La Revolución de Mayo promueve el cambio del gobierno local -la destitución del virrey- no para suplantar a la monarquía, a la cual se jura fidelidad sincera -lo cual no fue una "máscara", como han interpretado con evidente error la mayor parte de nuestros historiadores, que confundieron los fines de la Revolución-. El propio Mariano Moreno, para citar el caso al que más se recurre para justificar la supuesta implantación de la democracia, en artículos publicados en "La Gaceta" de Buenos Aires -periódico oficial de la Junta Patria-, propone que se dicte una constitución para el "deseado Fernando". La misma Junta -"a nombre de Fernando VII"-, en diversos comunicados que en su mayoría se publicaron en "La Gaceta", proclama fidelidad al monarca español cautivo de Napoleón. La Junta es una especie de regencia del rey en el Río de la Plata, sustitutiva del virrey, que asume la soberanía del rey, llamado también soberano, y no la soberanía del pueblo. Esta solución no era improvisada; tenía realidad jurídica y doctrinaria.



   Las obras jurídicas españolas que en esa época usaban los abogados de América reconocen el derecho de que faltando el rey, la potestad vuelve a la comunidad, que suple la vacancia; esto deriva del principio de que el poder de gobernar se origina en la comunidad. Y aunque se admite que el rey gobierna "por la Gracia de Dios", esto no quiere decir que Dios lo haya nombrado directamente, sino que recibió el poder a través de la comunidad en la cual Dios infundió en cada individuo el derecho a ser elegido.

     Los historiadores han encarecido la filiación democrática de la Revolución de Mayo, y sobre todo la intención de Mariano Moreno a favor de ese sistema de gobierno, inspirado en Rousseau. Es verdad que Moreno fue epígono de Rousseau, pero éste no exaltó la democracia como el mejor sistema de gobierno. Lo que Rousseau y Moreno defendieron fue la "República" que, como dice el propio Rousseau, se puede dar con cualquier sistema de gobierno, ya sea monarquía, aristocracia o democracia, con tal de que tenga el consentimiento de la mayoría de los ciudadanos. Esto es lo que se llama "República".
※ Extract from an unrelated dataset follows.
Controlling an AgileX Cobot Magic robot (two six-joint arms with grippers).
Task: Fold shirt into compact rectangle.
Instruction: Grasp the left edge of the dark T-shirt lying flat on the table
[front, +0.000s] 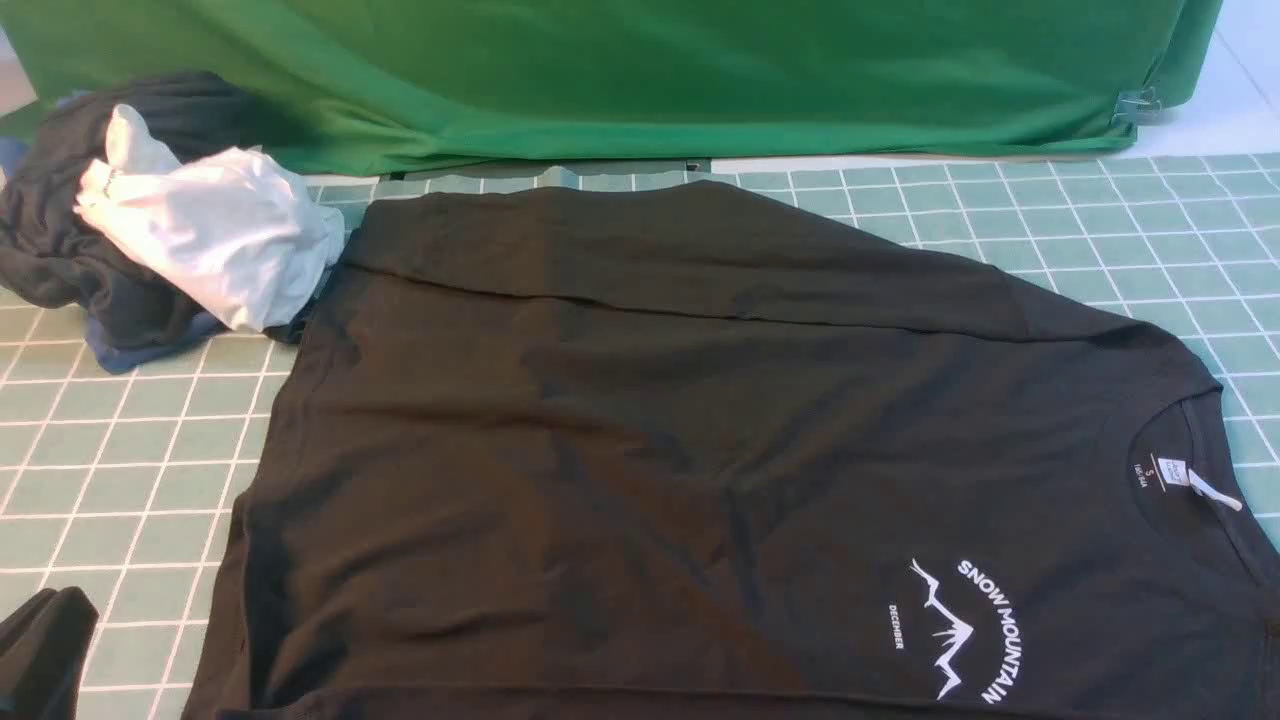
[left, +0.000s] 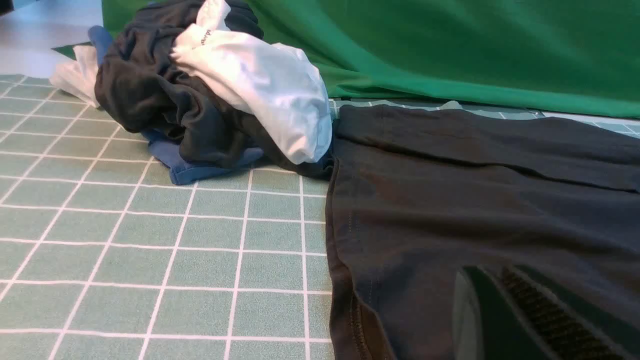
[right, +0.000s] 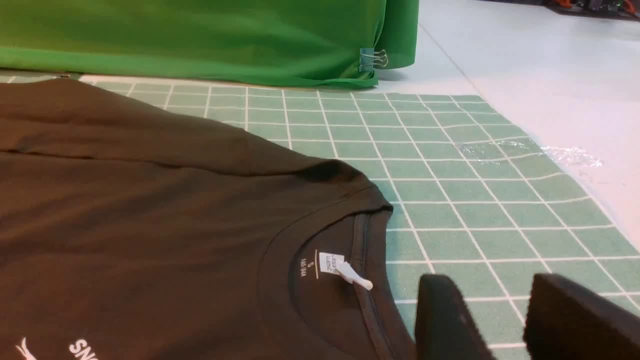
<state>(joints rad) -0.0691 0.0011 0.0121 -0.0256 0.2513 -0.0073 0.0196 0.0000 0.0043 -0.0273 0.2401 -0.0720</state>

     Sin duda, es un error garrafal considerar a Rousseau como el penegirista de la democracia y el detractor de la monarquía. Rousseau, a quien se atribuye la paternidad de la democracia moderna, no fue su defensor, pues dice en el "Contrato Social"  que no hay gobierno más dado a las disensiones y guerras domésticas que el democrático o popular, porque todos quieren mandar y quienes están en el gobierno no lo quieren soltar. Sucede que uno de los problemas de la democracia es la igualdad. Somos iguales desde el punto de vista jurídico, pero somos distintos, dado que de cada hombre hay un solo ejemplar; dentro de la multitud, cada persona es un ser inconfundible. Afirma Rousseau que "si existiera un país de dioses -es decir, todos iguales- se gobernaría democráticamente. Un gobierno tan perfecto no es para hombres". Este es el juicio de Rousseay sobre la democracia, muy distinto, por cierto, al que suelen enseñar los profesores de esa asignatura anodina que llaman "Educación Democrática".

     Creo que con lo dicho han quedado en claro los planteos generales, es decir, el panorama que se abre para los hombres de Mayo de 1810 en Buenos Aires: establecer un gobierno para cubrir la acefalía producida por la caída del gobierno español de la península.
(...)


Roberto Marfany y Federico Ibarguren, La Revolución de Mayo, en AA. VV., "Historia Argentina", Editorial de Belgrano, 1977, Buenos Aires, pp. 11-16.